=== Task directions ===
The answer should consist solely of the lines from the first one below through the line containing "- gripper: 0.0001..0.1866", copied exactly.

____________

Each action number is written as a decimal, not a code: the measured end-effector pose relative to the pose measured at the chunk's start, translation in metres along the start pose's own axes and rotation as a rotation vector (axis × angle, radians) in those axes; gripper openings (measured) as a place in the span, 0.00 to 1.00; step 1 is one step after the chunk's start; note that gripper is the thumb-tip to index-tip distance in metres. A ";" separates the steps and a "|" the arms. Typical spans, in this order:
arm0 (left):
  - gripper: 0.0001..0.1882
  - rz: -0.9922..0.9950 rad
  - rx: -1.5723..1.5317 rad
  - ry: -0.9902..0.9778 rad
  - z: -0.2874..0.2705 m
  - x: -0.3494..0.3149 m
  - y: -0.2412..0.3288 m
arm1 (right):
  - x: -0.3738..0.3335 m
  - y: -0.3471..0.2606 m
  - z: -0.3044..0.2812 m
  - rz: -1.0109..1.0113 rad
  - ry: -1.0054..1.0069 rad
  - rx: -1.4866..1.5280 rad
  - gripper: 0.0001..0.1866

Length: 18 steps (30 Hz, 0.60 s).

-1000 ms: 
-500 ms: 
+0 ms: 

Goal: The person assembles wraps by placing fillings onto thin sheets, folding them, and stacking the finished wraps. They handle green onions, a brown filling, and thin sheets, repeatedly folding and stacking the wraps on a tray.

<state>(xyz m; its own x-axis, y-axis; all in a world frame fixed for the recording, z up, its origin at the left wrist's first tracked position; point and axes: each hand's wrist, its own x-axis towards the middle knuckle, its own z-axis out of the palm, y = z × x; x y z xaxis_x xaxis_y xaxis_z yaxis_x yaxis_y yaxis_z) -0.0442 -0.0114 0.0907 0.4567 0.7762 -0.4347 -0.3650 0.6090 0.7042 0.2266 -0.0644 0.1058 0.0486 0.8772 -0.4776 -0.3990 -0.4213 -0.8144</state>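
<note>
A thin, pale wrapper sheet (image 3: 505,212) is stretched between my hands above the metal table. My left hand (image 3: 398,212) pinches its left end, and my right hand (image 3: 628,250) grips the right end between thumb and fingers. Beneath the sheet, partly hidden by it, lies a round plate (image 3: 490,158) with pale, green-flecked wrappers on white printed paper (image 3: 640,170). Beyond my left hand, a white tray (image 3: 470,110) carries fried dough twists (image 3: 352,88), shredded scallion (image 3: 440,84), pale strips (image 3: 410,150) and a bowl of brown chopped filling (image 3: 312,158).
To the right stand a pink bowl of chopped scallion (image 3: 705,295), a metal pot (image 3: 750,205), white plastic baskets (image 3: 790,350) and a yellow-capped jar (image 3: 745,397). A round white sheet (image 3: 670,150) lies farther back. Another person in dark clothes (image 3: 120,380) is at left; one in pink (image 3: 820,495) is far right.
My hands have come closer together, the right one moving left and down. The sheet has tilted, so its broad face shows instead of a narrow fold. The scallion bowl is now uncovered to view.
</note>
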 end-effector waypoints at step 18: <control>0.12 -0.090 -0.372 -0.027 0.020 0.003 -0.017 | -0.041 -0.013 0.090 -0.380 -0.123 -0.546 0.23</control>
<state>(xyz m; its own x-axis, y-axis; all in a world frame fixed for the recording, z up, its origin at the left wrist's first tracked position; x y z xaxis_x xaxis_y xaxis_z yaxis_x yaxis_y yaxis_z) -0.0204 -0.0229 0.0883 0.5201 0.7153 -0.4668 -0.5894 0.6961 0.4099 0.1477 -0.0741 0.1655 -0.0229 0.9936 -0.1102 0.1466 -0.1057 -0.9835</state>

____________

=== Answer box ===
Each action number is written as a decimal, not a code: the measured end-effector pose relative to the pose measured at the chunk's start, translation in metres along the start pose's own axes and rotation as a rotation vector (axis × angle, radians) in those axes; gripper openings (measured) as a place in the span, 0.00 to 1.00; step 1 is one step after the chunk's start; note that gripper is the thumb-tip to index-tip distance in metres. A ";" separates the steps and a "|" the arms. Typical spans, in this order:
arm0 (left):
  - gripper: 0.0001..0.1882
  - rz: -0.9922..0.9950 rad
  - rx: -1.5723..1.5317 rad
  - ry: -0.9902..0.9778 rad
  - z: -0.2874..0.2705 m
  - x: -0.3494..0.3149 m
  - y: -0.2412..0.3288 m
arm1 (right):
  - x: -0.3738..0.3335 m
  - y: -0.3471..0.2606 m
  - z: -0.3044..0.2812 m
  - rz: -1.0109..1.0113 rad
  - ry: -1.0054..1.0069 rad
  - rx: -1.4866..1.5280 rad
  - gripper: 0.0001..0.1866

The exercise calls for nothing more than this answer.